Unlike rookie Tories who are being prodded by party brass to dodge debates for fear they'll go off message, Mark is a maverick who doesn't take much direction from headquarters.
It's a different story in Brandon-Souris where Tory MP Merv Tweed is running for re-election. Tweed has tried to attend most of the forums he's been invited to, including three coming up this week in Brandon. And he's toed the party line on issues like crime and the Canadian Wheat Board.
The two ridings, which together cover western Manitoba to the northern tip of Lake Winnipegosis, are fresh off one of the best harvests in recent memory. But farmers are worried about spotty rural health care and the economy, say candidates. Early in the race gas prices topped voters' gripe lists. Now it's Wall Street and what the financial collapse south of the border means to retirement savings.
"Everyone is really nervous about the economy," agreed M.J. Willard, a physician running for the Liberals against Tweed in Brandon-Souris. "We've got savings that look like they might evaporate on us."
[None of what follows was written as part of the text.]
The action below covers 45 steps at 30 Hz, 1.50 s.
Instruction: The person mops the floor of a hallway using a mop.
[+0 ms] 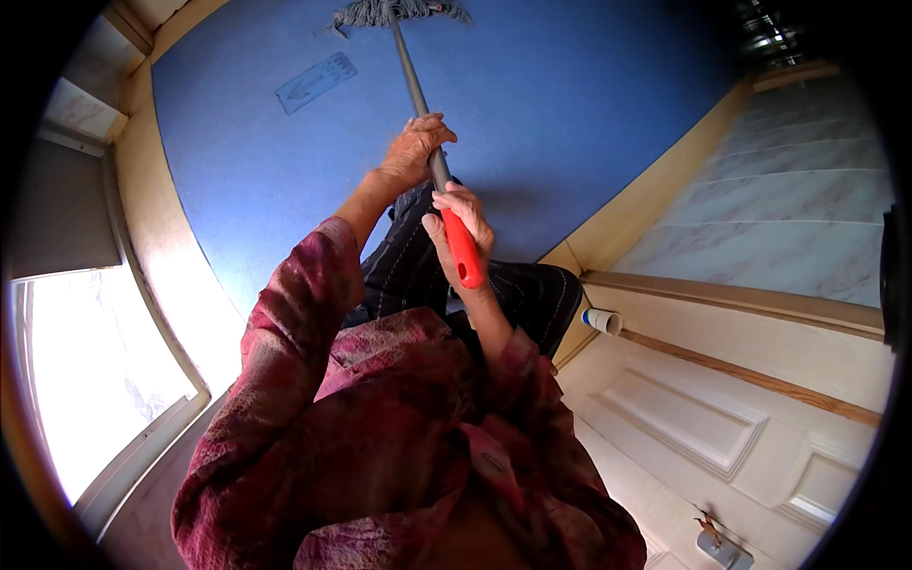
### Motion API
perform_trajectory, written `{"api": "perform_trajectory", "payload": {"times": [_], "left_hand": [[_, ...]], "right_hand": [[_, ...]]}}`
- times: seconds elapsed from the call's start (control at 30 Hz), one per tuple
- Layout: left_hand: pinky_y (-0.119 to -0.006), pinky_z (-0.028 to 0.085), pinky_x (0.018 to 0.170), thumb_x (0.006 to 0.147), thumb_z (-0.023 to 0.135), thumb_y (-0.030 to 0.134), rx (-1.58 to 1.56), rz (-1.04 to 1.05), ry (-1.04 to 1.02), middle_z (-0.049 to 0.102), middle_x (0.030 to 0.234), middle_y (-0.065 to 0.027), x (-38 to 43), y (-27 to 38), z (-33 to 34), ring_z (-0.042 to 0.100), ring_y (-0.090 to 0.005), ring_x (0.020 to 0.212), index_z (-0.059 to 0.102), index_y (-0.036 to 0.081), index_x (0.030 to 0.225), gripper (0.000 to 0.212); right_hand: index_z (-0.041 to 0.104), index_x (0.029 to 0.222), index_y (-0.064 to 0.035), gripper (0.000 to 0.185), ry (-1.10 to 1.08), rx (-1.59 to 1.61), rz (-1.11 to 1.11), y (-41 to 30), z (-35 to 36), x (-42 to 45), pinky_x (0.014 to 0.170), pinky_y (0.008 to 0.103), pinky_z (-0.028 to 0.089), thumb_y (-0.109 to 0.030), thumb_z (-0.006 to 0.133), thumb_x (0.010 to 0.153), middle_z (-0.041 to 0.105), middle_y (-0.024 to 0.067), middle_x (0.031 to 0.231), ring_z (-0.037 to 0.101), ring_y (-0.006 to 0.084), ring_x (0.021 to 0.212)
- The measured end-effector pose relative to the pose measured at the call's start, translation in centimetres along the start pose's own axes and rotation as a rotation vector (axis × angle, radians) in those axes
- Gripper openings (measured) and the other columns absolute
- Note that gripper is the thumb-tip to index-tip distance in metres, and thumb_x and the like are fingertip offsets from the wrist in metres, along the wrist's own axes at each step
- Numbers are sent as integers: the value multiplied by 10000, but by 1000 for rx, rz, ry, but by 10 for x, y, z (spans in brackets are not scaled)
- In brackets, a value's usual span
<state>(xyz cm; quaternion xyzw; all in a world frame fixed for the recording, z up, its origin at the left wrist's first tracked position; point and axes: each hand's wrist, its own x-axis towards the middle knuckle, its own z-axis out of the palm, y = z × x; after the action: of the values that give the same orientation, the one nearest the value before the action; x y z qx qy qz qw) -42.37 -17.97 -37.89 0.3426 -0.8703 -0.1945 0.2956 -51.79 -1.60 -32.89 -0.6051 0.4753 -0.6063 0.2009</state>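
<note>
A string mop with grey yarn strands (pixel 370 13) rests on the blue floor (pixel 235 142) at the top of the view. Its grey pole (pixel 411 71) slants down towards my body and ends in a red plastic grip (pixel 463 249). Partway along the pole, my left hand (pixel 419 148) is wrapped around it. Closer to me, my right hand (pixel 467 221) holds the handle at the red grip, fingers across its upper end and thumb along its left side. Below the hands are my dark striped trousers (pixel 402 256).
A bright window (pixel 100 370) lies along the left wall. At right are marble-patterned wall tiles (pixel 776 221) and a white panelled door (pixel 677 413) with a metal handle (pixel 723 548). A small white cylindrical container (pixel 603 321) is near the door. A rectangular arrow marking (pixel 315 82) is on the floor.
</note>
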Motion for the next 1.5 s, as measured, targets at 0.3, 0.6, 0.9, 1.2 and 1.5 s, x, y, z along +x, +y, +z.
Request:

The Canadian Wheat Board comes up often, too, and the Tory candidates in the two Westman ridings hold very different positions on whether the agency's monopoly on grain sales ought to be dismantled.
Tweed sides with the prime minister and says farmers ought to have marketing choice. But Mark has gone rogue on the issue. He says two-thirds of his riding supports the Wheat Board and he is duty-bound to reflect their views in Ottawa even if it means voting against his party and earning a tongue-lashing from the leadership.
"I don't mind and I don't care," said Mark.
Both Mark and Tweed are widely expected to win re-election in a week and neither riding is being targeted by the Liberals or NDP.
Mark won virtually every poll in 2006, except a small handful on First Nations reserves that went Liberal. Tweed, who left provincial politics for Ottawa in 2004, represents a riding that has been Tory for at least 60 years, except for 1993 when the Liberal Party swept the country.
Critics have said both incumbents are largely invisible outside their ridings, unlike other rural MPs who have gained a little more profile inside the Perimeter and in Ottawa.
"I'm like the people of Brandon," retorted Tweed. 'They work hard, they're quiet and they get the job done. I might not blow my own horn but people here know what I've done for the riding."